Data records:
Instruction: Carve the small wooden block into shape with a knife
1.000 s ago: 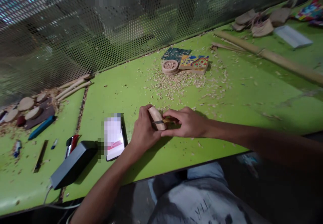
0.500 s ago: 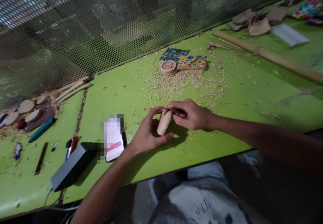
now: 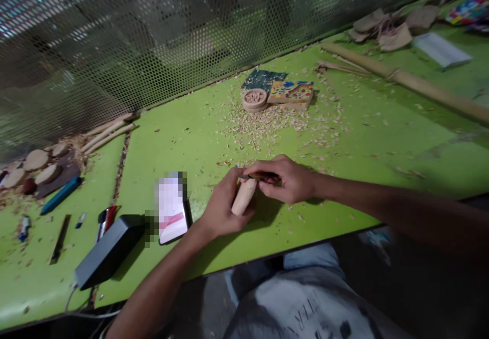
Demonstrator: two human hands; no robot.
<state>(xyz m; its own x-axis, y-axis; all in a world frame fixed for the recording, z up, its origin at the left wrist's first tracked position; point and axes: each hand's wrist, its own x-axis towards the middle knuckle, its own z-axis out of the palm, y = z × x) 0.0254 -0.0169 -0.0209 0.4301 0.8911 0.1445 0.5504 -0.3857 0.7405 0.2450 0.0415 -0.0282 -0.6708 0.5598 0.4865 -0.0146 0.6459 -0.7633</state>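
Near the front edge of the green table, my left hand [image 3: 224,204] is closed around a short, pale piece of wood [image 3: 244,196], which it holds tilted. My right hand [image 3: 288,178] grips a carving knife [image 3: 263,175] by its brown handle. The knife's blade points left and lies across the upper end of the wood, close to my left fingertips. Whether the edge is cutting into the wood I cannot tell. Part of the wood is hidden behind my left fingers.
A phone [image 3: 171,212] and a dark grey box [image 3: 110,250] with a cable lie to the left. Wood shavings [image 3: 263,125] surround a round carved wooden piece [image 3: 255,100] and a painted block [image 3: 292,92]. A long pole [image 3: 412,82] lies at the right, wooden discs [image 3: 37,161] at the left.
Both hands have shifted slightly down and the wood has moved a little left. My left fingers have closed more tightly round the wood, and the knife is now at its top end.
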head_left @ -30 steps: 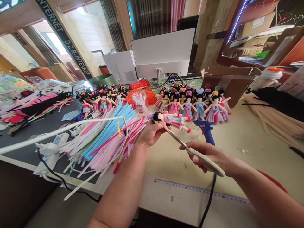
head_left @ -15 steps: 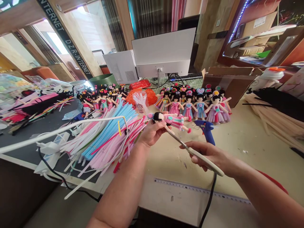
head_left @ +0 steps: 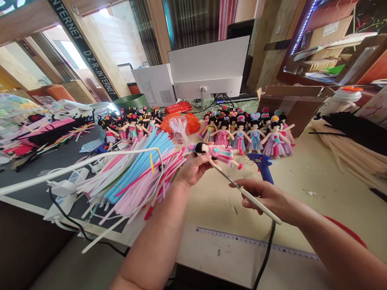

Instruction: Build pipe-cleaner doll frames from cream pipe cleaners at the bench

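My left hand (head_left: 196, 167) is closed on a small pipe-cleaner doll (head_left: 222, 154) with black hair and a pink, white and teal striped skirt. The doll lies sideways in the air, its head at the thumb and its red-shoed feet to the right. White-handled scissors (head_left: 254, 201) are in my right hand (head_left: 263, 197), fingers wrapped round the handles. Their blades point up and left, the tips at the doll beside my left fingertips. Exactly what lies between the blades is too small to tell. Behind the right hand rests a blue glue gun (head_left: 263, 166).
Finished dolls (head_left: 254, 131) stand in rows at the back, near a cardboard box (head_left: 293, 106). Bundles of coloured pipe cleaners (head_left: 136, 173) lie left, under a white lamp arm (head_left: 75, 167). A ruler (head_left: 242, 239) runs along the front edge; beige stems (head_left: 341, 145) lie right.
The scissor handles have come closer together in my right hand, which has shifted slightly. My left hand and the doll stay in place.
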Demonstrator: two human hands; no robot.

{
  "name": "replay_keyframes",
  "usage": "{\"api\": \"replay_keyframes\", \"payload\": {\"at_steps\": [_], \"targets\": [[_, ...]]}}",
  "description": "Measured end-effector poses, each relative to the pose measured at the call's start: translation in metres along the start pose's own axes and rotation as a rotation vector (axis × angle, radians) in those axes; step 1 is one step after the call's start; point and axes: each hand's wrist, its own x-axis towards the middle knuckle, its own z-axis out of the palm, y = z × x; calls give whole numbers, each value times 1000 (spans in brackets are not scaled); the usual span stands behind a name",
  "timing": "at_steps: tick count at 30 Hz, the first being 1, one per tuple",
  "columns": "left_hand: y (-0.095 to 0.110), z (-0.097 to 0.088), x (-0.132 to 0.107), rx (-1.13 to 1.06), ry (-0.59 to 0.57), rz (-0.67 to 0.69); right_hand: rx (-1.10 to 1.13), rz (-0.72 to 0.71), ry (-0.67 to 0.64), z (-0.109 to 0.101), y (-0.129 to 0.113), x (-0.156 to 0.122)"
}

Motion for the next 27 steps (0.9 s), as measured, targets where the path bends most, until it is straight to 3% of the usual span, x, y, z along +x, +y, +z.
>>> {"api": "replay_keyframes", "payload": {"at_steps": [16,27], "targets": [[0,-1,1,15,-9,-4,20,10,-23,-3,0,0],[1,-6,4,-4,45,-18,-14,26,-142,-2,0,-4]]}}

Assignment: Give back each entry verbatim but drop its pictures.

Response below:
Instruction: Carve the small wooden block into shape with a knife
1.000 s ago: 
0.500 s ago: 
now: 
Demonstrator: two human hands; no robot.
<state>(xyz m; its own x-axis, y-axis; all in a world frame fixed for the recording, z up, its origin at the left wrist's first tracked position; point and axes: each hand's wrist, its own x-axis towards the middle knuckle, its own z-axis out of the palm, y = z × x) 0.0254 -0.0169 -0.0209 0.4301 0.8911 0.1445 0.5504 -0.3857 0.7405 0.2450 0.0415 -0.0282 -0.6708 0.5598 0.4865 -0.0146 0.6459 -0.7633</state>
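Near the front edge of the green table, my left hand [image 3: 224,204] is closed around a short, pale piece of wood [image 3: 244,196], which it holds tilted. My right hand [image 3: 288,178] grips a carving knife [image 3: 263,175] by its brown handle. The knife's blade points left and lies across the upper end of the wood, close to my left fingertips. Whether the edge is cutting into the wood I cannot tell. Part of the wood is hidden behind my left fingers.
A phone [image 3: 171,212] and a dark grey box [image 3: 110,250] with a cable lie to the left. Wood shavings [image 3: 263,125] surround a round carved wooden piece [image 3: 255,100] and a painted block [image 3: 292,92]. A long pole [image 3: 412,82] lies at the right, wooden discs [image 3: 37,161] at the left.
Both hands have shifted slightly down and the wood has moved a little left. My left fingers have closed more tightly round the wood, and the knife is now at its top end.
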head_left @ -30 steps: 
head_left @ -15 steps: 
head_left @ +0 steps: 

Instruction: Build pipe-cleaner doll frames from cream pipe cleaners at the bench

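My left hand (head_left: 196, 167) is closed on a small pipe-cleaner doll (head_left: 222, 154) with black hair and a pink, white and teal striped skirt. The doll lies sideways in the air, its head at the thumb and its red-shoed feet to the right. White-handled scissors (head_left: 254, 201) are in my right hand (head_left: 263, 197), fingers wrapped round the handles. Their blades point up and left, the tips at the doll beside my left fingertips. Exactly what lies between the blades is too small to tell. Behind the right hand rests a blue glue gun (head_left: 263, 166).
Finished dolls (head_left: 254, 131) stand in rows at the back, near a cardboard box (head_left: 293, 106). Bundles of coloured pipe cleaners (head_left: 136, 173) lie left, under a white lamp arm (head_left: 75, 167). A ruler (head_left: 242, 239) runs along the front edge; beige stems (head_left: 341, 145) lie right.
The scissor handles have come closer together in my right hand, which has shifted slightly. My left hand and the doll stay in place.
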Demonstrator: two human hands; no robot.

{
  "name": "replay_keyframes",
  "usage": "{\"api\": \"replay_keyframes\", \"payload\": {\"at_steps\": [_], \"targets\": [[_, ...]]}}",
  "description": "Measured end-effector poses, each relative to the pose measured at the call's start: translation in metres along the start pose's own axes and rotation as a rotation vector (axis × angle, radians) in those axes; step 1 is one step after the call's start; point and axes: each hand's wrist, its own x-axis towards the middle knuckle, its own z-axis out of the palm, y = z × x; calls give whole numbers, each value times 1000 (spans in brackets are not scaled); the usual span stands behind a name",
  "timing": "at_steps: tick count at 30 Hz, the first being 1, one per tuple",
  "columns": "left_hand: y (-0.095 to 0.110), z (-0.097 to 0.088), x (-0.132 to 0.107), rx (-1.13 to 1.06), ry (-0.59 to 0.57), rz (-0.67 to 0.69); right_hand: rx (-1.10 to 1.13), rz (-0.72 to 0.71), ry (-0.67 to 0.64), z (-0.109 to 0.101), y (-0.129 to 0.113), x (-0.156 to 0.122)"
}

Motion for the next 27 steps (0.9 s), as measured, targets where the path bends most, until it is straight to 3% of the usual span, x, y, z along +x, +y, +z.
>>> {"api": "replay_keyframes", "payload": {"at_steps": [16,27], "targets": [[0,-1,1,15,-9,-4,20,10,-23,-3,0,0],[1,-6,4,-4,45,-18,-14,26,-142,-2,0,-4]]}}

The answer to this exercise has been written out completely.